Michel Ruimy : Cette prévision n’est pas particulièrement surprenante étant donné que la priorité du gouvernement en 2023 a été de lutter contre l’inflation avec des taux d’intérêt élevés. Alors qu’il avait atteint un pic à 11,1% en octobre 2022, le taux d’inflation (3,2 % en avril) s’approche un peu plus de la cible visée (aux alentours de 2%) en raison principalement de la baisse des prix de l’énergie et ceux des biens industriels tandis que l’inflation dans les services est relativement rigide.

Mais, malgré ces bons résultats, des risques demeurent notamment ceux liés à la persistance des tensions sur le marché du travail. En effet, bien que le taux de chômage soit bas (4,2%), le taux d’inactivité s’inscrit de nouveau en hausse et la croissance des salaires est toujours élevée (Le salaire minimum - National Living Wage - a été relevé de 10% en avril ainsi que le plafond des salaires des travailleurs immigrés). Des effets de second tour risquent ainsi de continuer à tirer vers le haut les pressions inflationnistes, notamment dans les secteurs des services qui sont les plus intensifs en main-d’œuvre peu qualifiée.

Dès lors, face à la détérioration des perspectives de croissance, l’inflation aura du mal à suivre sa décrue, ce qui signifie le maintien des conditions financières restrictives au détriment de la croissance économique.

L'économie du Royaume-Uni a connu une croissance de 0,6% entre janvier et mars, le taux le plus rapide depuis deux ans, selon les chiffres officiels. Le Premier ministre Rishi Sunak a déclaré que l'économie avait « franchi un cap » avec cette sortie de la récession.
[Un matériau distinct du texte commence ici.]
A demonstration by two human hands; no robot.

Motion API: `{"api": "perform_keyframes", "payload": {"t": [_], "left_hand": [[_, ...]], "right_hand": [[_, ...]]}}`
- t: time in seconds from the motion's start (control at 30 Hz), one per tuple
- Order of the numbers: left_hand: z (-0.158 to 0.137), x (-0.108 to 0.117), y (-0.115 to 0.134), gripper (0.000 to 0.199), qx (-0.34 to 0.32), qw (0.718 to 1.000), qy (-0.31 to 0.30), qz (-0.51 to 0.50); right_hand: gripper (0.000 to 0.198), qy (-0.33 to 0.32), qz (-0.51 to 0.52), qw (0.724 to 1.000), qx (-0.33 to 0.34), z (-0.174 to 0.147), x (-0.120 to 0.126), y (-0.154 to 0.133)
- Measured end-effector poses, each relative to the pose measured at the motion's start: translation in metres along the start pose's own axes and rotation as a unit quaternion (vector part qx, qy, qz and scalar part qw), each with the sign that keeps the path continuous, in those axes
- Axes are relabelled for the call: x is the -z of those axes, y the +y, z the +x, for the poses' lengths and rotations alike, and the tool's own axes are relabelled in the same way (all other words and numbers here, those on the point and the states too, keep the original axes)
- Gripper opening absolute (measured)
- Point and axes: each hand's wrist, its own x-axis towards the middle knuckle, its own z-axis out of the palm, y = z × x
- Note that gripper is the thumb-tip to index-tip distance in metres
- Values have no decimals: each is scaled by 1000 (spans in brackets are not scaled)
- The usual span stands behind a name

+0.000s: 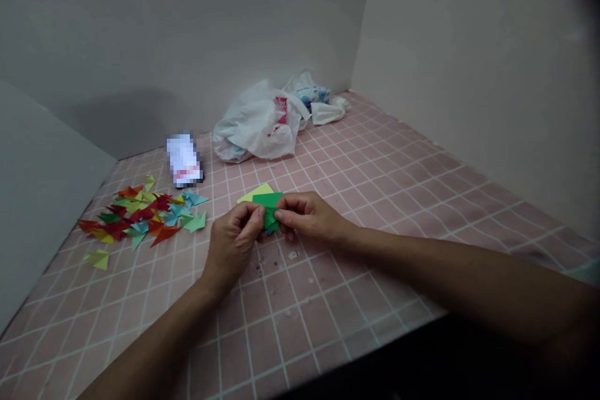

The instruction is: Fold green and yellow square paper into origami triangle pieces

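Observation:
A green sheet of origami paper (268,201), partly folded, is held up between my two hands over the table. My left hand (237,234) pinches its left side between thumb and fingers. On the other side, my right hand (307,215) grips the right edge, thumb in front. Fingers cover the paper's lower edges, so its full fold is hidden. Just behind it lies yellow paper (255,192), partly covered by the green sheet and my left hand.
To the left spreads a pile of small folded paper pieces (159,203) in several colours. A lit phone (184,159) stands tilted behind them. White plastic bags (255,122) and a blue-patterned packet (315,95) sit by the back wall. Pink checked cloth (328,312) covers the table.

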Motion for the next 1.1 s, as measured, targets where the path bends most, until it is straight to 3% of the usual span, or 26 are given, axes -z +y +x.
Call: {"api": "perform_keyframes", "payload": {"t": [0.3, 0.5, 0.87, 1.1], "left_hand": [[1, 1, 2, 22, -11, 1000, -10, 8], [-2, -1, 3, 21, -38, 999, 22, 30], [-5, -6, -2, 22, -21, 999, 48, 7], [-9, -11, -3, 21, -23, 997, 70, 13]], "right_hand": [[18, 10, -6, 1000, -1, -1, 0, -6], [21, -18, 44, 999, -2, -4, -2, -5], [22, -16, 94, 995, -28, -2, -5, 2], [20, 24, 87, 995, -51, -4, -10, 0]]}}
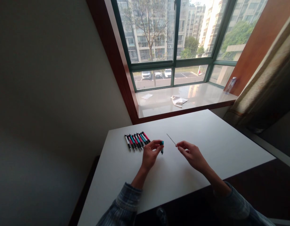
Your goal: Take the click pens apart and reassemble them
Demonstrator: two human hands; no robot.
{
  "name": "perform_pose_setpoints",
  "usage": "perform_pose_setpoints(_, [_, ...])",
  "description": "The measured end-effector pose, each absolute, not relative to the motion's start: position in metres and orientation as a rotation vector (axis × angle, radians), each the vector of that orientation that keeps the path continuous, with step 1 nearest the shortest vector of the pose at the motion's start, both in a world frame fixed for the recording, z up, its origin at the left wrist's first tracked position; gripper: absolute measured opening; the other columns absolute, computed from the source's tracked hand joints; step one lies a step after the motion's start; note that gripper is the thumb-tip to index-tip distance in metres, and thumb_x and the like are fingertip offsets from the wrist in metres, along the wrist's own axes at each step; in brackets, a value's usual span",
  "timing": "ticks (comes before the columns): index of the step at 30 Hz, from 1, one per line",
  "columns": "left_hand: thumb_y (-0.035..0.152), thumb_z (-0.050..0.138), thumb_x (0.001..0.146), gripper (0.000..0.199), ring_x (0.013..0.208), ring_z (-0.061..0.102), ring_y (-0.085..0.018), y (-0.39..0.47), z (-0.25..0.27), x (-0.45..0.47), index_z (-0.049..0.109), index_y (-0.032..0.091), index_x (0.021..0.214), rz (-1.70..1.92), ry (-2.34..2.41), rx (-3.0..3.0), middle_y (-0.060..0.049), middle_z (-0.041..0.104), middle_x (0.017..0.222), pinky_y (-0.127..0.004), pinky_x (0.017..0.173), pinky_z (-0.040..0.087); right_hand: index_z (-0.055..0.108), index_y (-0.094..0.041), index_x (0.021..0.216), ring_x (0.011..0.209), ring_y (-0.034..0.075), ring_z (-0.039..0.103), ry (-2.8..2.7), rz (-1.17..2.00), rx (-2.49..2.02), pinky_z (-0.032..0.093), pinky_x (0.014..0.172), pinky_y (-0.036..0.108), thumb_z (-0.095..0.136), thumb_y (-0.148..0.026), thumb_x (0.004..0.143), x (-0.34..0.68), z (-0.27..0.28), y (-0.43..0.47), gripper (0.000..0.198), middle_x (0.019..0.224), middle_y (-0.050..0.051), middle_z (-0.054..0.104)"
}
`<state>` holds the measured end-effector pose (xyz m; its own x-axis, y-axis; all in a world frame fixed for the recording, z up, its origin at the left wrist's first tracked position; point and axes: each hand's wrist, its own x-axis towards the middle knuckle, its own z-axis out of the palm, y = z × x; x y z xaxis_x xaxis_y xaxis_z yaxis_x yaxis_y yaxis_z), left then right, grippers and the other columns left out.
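Observation:
My left hand [150, 153] pinches a teal and black pen barrel [162, 147], pointing downward above the white table. In my right hand [189, 153], closed between thumb and fingertips, is a thin pen refill [171, 139] that slants up and to the left. The two hands are apart, with the refill and the barrel not touching. Just left of my left hand lies a row of several click pens [135, 140] in white, red and teal with black grips, side by side on the table. My left fingers hide part of the barrel and the row's right end.
The white table [182, 185] reaches to the wooden frame of a window sill [156, 111]. On the sill are a crumpled white cloth [179, 101], a flat white packet [147, 96] and a clear bottle [231, 85]. A curtain [258, 75] hangs at the right.

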<state>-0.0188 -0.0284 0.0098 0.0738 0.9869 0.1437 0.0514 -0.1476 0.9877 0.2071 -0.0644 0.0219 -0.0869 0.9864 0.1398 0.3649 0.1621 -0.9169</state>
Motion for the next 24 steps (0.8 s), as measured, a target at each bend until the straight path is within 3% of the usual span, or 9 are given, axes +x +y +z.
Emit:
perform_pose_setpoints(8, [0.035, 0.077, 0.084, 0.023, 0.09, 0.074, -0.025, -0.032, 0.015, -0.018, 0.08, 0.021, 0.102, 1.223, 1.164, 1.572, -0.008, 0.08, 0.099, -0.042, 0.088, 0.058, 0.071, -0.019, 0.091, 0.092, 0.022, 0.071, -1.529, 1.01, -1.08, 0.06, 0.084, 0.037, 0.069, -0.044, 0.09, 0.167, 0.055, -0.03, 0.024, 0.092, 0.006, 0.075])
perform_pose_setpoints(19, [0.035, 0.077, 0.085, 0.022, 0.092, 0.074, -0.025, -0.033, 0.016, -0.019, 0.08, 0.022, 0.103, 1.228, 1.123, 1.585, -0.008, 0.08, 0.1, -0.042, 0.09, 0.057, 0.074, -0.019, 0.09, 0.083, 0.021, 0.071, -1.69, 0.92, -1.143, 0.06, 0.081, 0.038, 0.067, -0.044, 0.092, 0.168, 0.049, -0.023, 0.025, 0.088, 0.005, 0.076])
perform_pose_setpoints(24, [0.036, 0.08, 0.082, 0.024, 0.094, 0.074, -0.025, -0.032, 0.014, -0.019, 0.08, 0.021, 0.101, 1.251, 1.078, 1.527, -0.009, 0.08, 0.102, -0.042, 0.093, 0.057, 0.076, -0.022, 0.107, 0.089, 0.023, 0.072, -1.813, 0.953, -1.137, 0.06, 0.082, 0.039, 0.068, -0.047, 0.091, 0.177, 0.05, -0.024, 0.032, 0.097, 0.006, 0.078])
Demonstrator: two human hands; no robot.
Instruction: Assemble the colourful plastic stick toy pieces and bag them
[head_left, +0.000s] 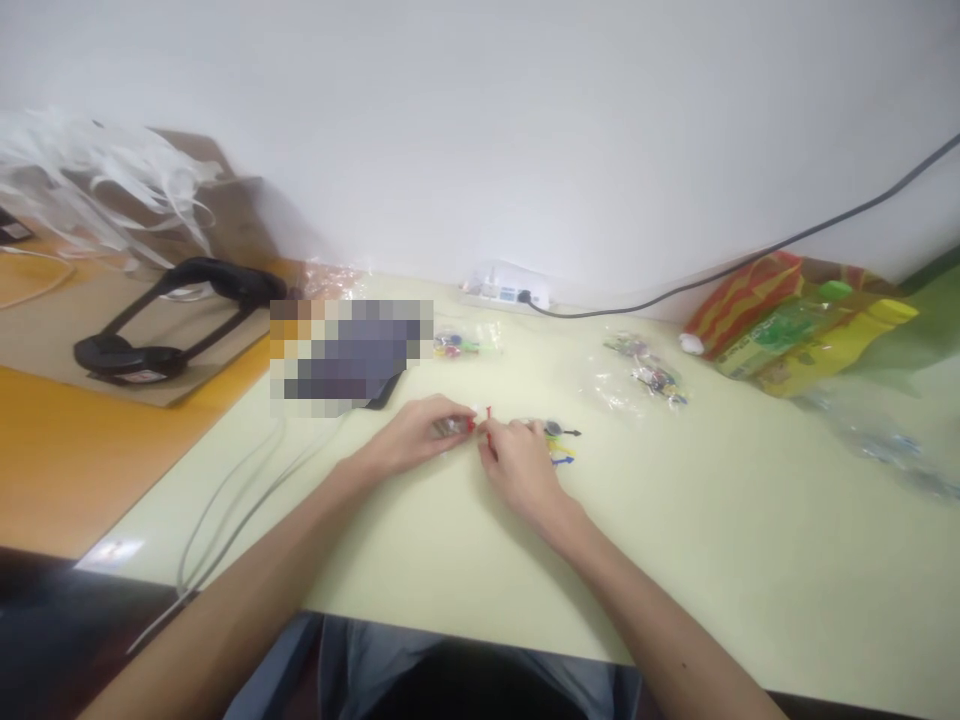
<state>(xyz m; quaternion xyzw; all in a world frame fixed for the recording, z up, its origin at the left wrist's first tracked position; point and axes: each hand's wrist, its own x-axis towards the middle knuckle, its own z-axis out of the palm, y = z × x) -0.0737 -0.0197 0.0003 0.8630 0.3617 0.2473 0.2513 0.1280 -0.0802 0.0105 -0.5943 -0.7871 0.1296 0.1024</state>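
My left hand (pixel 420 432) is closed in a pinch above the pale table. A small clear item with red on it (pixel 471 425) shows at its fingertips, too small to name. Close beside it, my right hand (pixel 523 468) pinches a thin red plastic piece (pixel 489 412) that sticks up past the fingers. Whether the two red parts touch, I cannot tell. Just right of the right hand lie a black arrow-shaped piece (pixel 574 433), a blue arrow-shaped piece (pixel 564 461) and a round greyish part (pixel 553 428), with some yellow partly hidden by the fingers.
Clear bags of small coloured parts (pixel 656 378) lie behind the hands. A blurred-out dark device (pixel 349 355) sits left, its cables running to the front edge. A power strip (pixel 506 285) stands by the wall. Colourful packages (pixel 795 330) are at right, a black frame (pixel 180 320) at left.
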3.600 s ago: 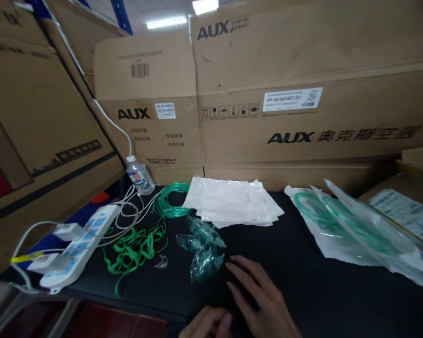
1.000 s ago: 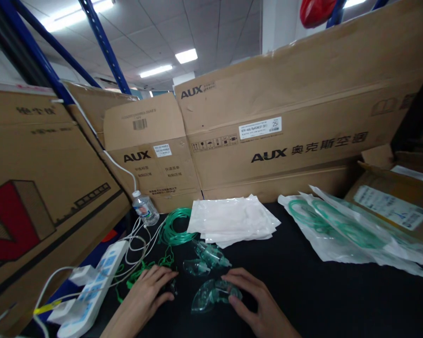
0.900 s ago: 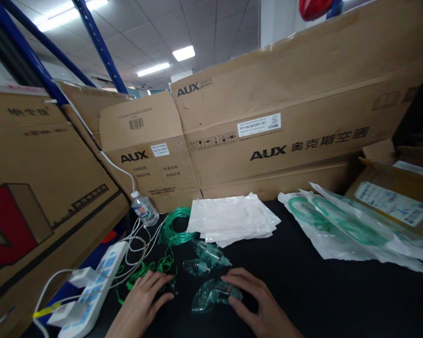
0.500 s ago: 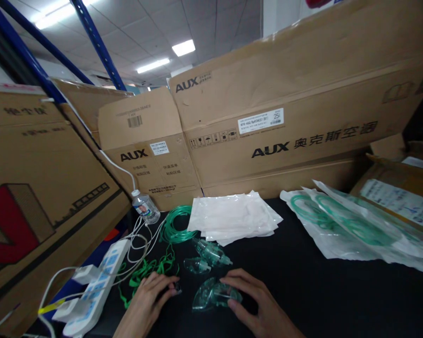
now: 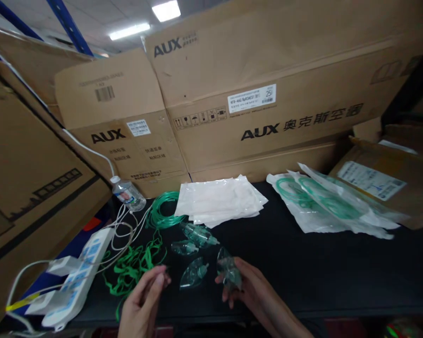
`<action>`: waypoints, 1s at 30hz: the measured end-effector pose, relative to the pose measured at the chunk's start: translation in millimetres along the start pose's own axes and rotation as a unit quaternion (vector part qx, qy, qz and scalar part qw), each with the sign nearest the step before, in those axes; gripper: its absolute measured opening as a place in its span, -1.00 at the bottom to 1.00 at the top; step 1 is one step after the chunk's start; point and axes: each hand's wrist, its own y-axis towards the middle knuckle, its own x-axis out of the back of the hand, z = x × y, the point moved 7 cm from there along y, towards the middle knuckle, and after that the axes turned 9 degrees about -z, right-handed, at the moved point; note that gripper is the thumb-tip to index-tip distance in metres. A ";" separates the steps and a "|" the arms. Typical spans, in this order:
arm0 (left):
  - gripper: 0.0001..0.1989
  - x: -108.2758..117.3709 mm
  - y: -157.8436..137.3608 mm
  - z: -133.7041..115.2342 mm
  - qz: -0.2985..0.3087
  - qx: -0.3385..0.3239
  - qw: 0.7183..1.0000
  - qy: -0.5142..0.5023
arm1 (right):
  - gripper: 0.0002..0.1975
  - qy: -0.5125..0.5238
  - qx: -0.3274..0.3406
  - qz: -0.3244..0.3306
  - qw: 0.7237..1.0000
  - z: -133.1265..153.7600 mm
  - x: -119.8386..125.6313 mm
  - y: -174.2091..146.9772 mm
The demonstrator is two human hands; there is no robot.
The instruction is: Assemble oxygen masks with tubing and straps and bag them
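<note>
My right hand (image 5: 245, 281) grips a clear green oxygen mask (image 5: 229, 271), lifted off the black table and turned partly on its side. My left hand (image 5: 144, 295) is closed in a pinch at the left; a tiny dark thing shows at its fingertips, too small to name. Between the hands lies another clear mask (image 5: 193, 274) with a green connector. Behind it rest a small clear mask piece (image 5: 184, 247) and a longer clear green mask (image 5: 200, 234). Tangled green elastic straps (image 5: 137, 263) lie just beyond my left hand.
A coil of green tubing (image 5: 165, 211) sits beside a stack of white packets (image 5: 218, 199). Bagged tubing (image 5: 317, 202) lies right, against an open carton (image 5: 377, 173). A power strip (image 5: 82, 277), white cables and a plastic bottle (image 5: 129, 194) stand left. Large cardboard (image 5: 211, 141) walls the back.
My right hand has picked up one mask from the table, leaving the one beside it. My left hand has turned upright, still pinched. The view has tipped downward.
</note>
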 end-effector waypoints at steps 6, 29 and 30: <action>-0.52 -81.7 -49.3 11.0 0.086 0.114 0.985 -0.100 | -0.58 -0.057 -0.018 -0.005 0.998 8.4 9.0 -26.5; -0.59 -119.8 -88.4 -13.9 0.249 0.029 0.966 0.060 | -0.79 -0.260 -0.009 -0.065 0.963 48.5 17.6 -55.6; -0.58 -119.8 -90.1 -13.1 0.246 0.047 0.966 0.062 | -0.78 -0.256 -0.009 -0.066 0.964 49.3 17.2 -55.4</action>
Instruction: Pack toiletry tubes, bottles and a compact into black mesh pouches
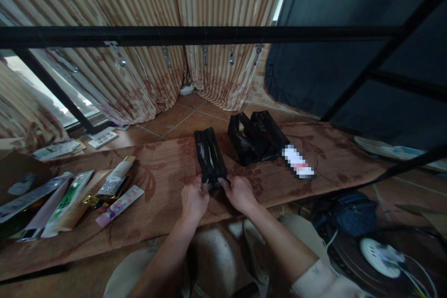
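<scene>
Tubes [71,199] left, black pouch [213,151] centre, two further pouches [245,142] right, on one surface [162,174].
Tubes: printed, lettering too blurred to read. Card [102,138] beyond: dark print, illegible. Left hand [195,199] and right hand [243,193]: fingers closed, each pinching the black pouch's near end. Further pouches: side by side. White item [298,162] just beside them: pixelated, red patch, any wording masked.

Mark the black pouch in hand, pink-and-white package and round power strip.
Black pouch [210,154], head view: middle of top.
Pink-and-white package [119,206], head view: upper face.
Round power strip [375,255], head view: socket face.
</scene>
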### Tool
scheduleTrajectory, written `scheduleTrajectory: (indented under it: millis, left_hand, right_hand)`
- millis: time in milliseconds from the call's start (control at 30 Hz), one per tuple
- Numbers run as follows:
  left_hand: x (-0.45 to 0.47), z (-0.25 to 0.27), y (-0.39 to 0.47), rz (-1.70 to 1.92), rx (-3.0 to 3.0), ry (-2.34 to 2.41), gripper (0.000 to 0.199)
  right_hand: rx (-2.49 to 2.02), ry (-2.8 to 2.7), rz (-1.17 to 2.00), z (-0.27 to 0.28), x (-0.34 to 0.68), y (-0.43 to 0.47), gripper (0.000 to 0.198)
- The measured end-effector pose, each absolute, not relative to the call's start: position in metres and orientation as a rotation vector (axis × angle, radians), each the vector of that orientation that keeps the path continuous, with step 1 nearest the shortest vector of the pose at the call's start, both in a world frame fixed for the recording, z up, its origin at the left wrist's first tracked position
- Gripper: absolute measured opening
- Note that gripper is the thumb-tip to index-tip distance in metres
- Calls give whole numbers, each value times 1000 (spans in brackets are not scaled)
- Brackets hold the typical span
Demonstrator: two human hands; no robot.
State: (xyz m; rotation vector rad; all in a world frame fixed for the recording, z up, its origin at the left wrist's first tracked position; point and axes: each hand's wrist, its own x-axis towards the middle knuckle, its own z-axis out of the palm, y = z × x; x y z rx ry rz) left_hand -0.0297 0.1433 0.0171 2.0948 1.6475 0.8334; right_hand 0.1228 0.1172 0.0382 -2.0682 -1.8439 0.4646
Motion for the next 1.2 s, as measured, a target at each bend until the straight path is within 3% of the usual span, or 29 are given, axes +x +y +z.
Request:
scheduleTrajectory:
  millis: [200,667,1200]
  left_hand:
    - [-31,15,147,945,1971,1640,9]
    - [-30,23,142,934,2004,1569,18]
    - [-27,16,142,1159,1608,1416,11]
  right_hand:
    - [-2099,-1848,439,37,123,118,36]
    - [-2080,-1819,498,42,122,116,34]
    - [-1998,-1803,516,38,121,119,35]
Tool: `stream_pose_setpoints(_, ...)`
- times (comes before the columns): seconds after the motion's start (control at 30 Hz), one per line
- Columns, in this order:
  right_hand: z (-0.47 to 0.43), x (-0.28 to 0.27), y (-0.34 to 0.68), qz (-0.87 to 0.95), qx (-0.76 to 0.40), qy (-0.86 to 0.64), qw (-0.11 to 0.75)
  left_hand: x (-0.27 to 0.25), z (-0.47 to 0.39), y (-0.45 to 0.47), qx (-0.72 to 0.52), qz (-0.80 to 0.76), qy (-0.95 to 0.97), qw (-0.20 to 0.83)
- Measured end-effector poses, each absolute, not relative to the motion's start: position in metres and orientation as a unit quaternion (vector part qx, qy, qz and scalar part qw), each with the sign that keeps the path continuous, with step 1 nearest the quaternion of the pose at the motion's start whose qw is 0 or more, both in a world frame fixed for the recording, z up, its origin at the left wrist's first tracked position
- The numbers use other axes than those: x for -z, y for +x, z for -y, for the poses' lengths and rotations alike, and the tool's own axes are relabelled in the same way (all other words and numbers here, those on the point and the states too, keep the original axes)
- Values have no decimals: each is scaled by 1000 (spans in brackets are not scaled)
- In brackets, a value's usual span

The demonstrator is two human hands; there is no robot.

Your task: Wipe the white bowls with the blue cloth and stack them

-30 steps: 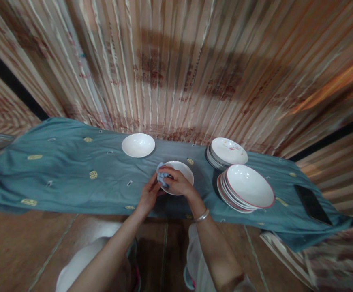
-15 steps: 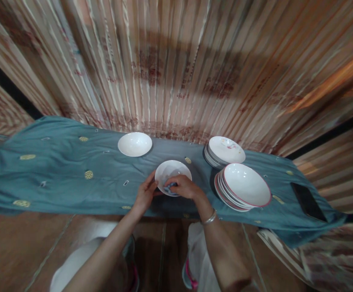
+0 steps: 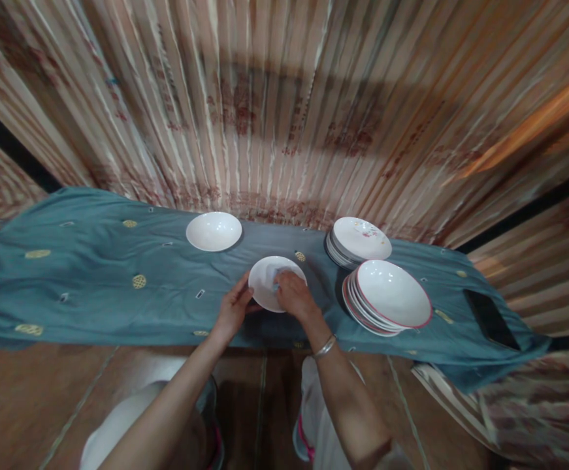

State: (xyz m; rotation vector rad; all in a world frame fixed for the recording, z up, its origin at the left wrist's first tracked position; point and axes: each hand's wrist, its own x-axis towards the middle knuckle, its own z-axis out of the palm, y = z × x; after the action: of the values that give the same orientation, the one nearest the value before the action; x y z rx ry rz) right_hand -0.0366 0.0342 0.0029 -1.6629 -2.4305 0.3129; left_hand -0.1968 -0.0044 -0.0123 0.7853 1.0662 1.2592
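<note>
A small white bowl is tilted slightly toward me over the front part of the table. My left hand grips its left rim, thumb on the near side and fingers beneath. Inside the bowl, my right hand, with a silver bangle on its wrist, presses a bluish cloth against the inner wall. The fingers are closed and cover most of the cloth. Another white bowl sits farther back to the left, apart from both hands.
To the right stand a stack of red-rimmed white bowls and, behind it, a stack of flower-patterned plates. A black phone lies near the right end of the teal tablecloth. A striped curtain hangs behind.
My right hand has moved the cloth from the near side of the bowl up toward its middle and far side. My left hand keeps its hold on the rim.
</note>
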Motion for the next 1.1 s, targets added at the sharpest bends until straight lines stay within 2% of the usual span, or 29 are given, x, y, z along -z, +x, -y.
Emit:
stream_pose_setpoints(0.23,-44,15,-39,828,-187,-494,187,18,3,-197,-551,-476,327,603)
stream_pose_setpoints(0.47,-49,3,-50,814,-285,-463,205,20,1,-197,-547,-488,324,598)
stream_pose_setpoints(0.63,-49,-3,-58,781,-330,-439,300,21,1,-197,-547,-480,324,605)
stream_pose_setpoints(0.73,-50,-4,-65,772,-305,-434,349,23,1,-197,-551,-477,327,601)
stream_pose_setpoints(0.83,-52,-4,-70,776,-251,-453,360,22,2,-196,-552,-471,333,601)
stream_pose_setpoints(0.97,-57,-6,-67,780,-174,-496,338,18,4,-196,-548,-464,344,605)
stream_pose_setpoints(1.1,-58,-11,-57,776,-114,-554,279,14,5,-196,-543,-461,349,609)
Ces chiffres sont-ils prometteurs ? Qu’est-ce que cela traduit sur la relative bonne santé de l’économie britannique alors que le pire était envisagé suite aux conséquences potentielles du Brexit ?

Michel Ruimy : L’économie britannique soigne les plaies dont elle souffrait depuis la sortie de la pandémie. Résultat ? Elle est passée d’une absence de croissance à une croissance faible mais plus forte qu’anticipée et plus marquée qu’aux Etats-Unis, qu’en Allemagne, qu’en Italie ou encore qu’en France (+0,2%). Une croissance qui repart et une moindre inflation. 

Si la situation semble prometteuse, il faut savoir raison gardée. Après une année 2023 marquée par une détérioration progressive de l’activité, la croissance devrait tout juste se maintenir en territoire positif en 2024 en raison notamment d’une faiblesse persistante de la productivité. Malgré le regain de pouvoir d’achat et la bonne tenue du marché du travail, la consommation privée reste déprimée. À l’approche des élections législatives, prévues en fin d’année, le Premier ministre peine à rassurer les ménages qui subissent encore une hausse des prix, qui reste supérieure à l’objectif de 2% fixé par la Banque d’Angleterre, et des taux d’intérêt élevés.

Pour relancer l’économie, le nouveau gouvernement britannique devra augmenter le taux d’emploi, résoudre les problèmes de productivité du pays et améliorer ses relations avec l’Union européenne.

Charles Reviens : Cet indicateur de croissance trimestrielle de 0.6 % à la prévision de la Banque d’Angleterre à 0.4%. Il indique que le Royaume-Uni est sorti de récession. Toutefois la Banque d’Angleterre prévient du caractère très modéré de la reprise, sachant que la prévision de croissance du FMI pour l’ensemble de l’année 2024 est calée à 0.5 %.

Les analystes prévoient tous une croissance molle, liée principalement à court terme au niveau du taux directeur (5.25%) de la Banque d’Angleterre et l’objectif de réduction de l’inflation. Le Brexit est considéré comme acté sans impact ni mirobolant ni catastrophique pour l’économique britannique.

Concernant les commentaires politiques, il ne faut pas oublier que les élections générales (législatives) au Royaume-Uni ne peuvent avoir lieu plus tard que le 28 janvier 2025 avec à date une avance massive pour le parti travailliste dans l’opposition depuis 2010. Les conservateurs parlent d’un « cap franchi » tandis que Rachel Reeves, la chancelière du gouvernement fantôme travailliste, a accusé le gouvernement d'induire le public en erreur sur l'état de l'économie, affirmant que les déclarations gouvernementales sur le facteur « feelgood » étaient totalement déconnectées des réalités de terrain.